__RECORDED INFORMATION__
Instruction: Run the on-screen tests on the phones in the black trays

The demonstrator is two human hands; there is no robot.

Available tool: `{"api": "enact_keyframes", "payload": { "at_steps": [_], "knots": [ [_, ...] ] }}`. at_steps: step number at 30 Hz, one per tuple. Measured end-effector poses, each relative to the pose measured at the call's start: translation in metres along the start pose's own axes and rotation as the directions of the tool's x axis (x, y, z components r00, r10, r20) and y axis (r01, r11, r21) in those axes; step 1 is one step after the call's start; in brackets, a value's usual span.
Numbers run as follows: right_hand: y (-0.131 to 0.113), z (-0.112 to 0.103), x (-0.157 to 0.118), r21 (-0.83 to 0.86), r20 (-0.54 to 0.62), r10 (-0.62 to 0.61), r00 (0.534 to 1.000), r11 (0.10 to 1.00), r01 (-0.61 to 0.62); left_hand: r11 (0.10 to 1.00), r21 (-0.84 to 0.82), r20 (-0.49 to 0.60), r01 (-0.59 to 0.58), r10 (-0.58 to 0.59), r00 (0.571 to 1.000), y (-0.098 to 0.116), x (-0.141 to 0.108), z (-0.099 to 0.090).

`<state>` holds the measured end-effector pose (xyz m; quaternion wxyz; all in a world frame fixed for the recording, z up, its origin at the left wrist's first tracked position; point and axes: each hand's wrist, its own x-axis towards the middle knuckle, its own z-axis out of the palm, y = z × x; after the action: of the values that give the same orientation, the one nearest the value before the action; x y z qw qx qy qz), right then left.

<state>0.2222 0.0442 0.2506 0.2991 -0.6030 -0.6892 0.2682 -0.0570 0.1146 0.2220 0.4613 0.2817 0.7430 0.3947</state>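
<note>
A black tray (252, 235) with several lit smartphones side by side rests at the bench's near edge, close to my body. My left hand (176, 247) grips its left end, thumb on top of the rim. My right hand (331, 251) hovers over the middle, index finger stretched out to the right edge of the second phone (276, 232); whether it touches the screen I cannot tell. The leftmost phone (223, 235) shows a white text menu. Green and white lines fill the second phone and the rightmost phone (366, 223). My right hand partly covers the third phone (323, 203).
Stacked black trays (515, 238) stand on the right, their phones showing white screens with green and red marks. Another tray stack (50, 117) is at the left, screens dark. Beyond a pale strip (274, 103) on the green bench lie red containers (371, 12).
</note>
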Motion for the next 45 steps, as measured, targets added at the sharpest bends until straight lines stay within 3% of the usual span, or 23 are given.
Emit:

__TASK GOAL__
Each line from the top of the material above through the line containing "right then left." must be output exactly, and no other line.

__ANSWER SPACE__
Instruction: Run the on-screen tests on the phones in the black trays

The demonstrator is two human hands; there is no robot.

Available tool: `{"api": "enact_keyframes", "payload": { "at_steps": [_], "knots": [ [_, ...] ] }}`. at_steps: step number at 30 Hz, one per tuple. Measured end-effector poses, each relative to the pose measured at the call's start: translation in metres along the start pose's own axes and rotation as the directions of the tool's x axis (x, y, z components r00, r10, r20) and y axis (r01, r11, r21) in those axes; step 1 is one step after the call's start; in brackets, a value's usual span.
Numbers run as follows: right_hand: y (-0.131 to 0.113), z (-0.112 to 0.103), x (-0.157 to 0.118), r21 (-0.83 to 0.86), r20 (-0.54 to 0.62), r10 (-0.62 to 0.61), r00 (0.534 to 1.000), r11 (0.10 to 1.00), r01 (-0.61 to 0.62); left_hand: r11 (0.10 to 1.00), r21 (-0.84 to 0.82), r20 (-0.49 to 0.60), r01 (-0.59 to 0.58), r10 (-0.58 to 0.59), r00 (0.571 to 1.000), y (-0.098 to 0.116), x (-0.141 to 0.108), z (-0.099 to 0.090).

`<state>` holds the measured end-effector pose (xyz m; quaternion wxyz; all in a world frame fixed for the recording, z up, its origin at the left wrist's first tracked position; point and axes: each hand's wrist, its own x-axis towards the middle knuckle, its own z-axis out of the palm, y = z × x; after the action: of the values that give the same orientation, the one nearest the value before the action; x y z qw qx qy qz), right then left.

What the exercise asked for has been given in full.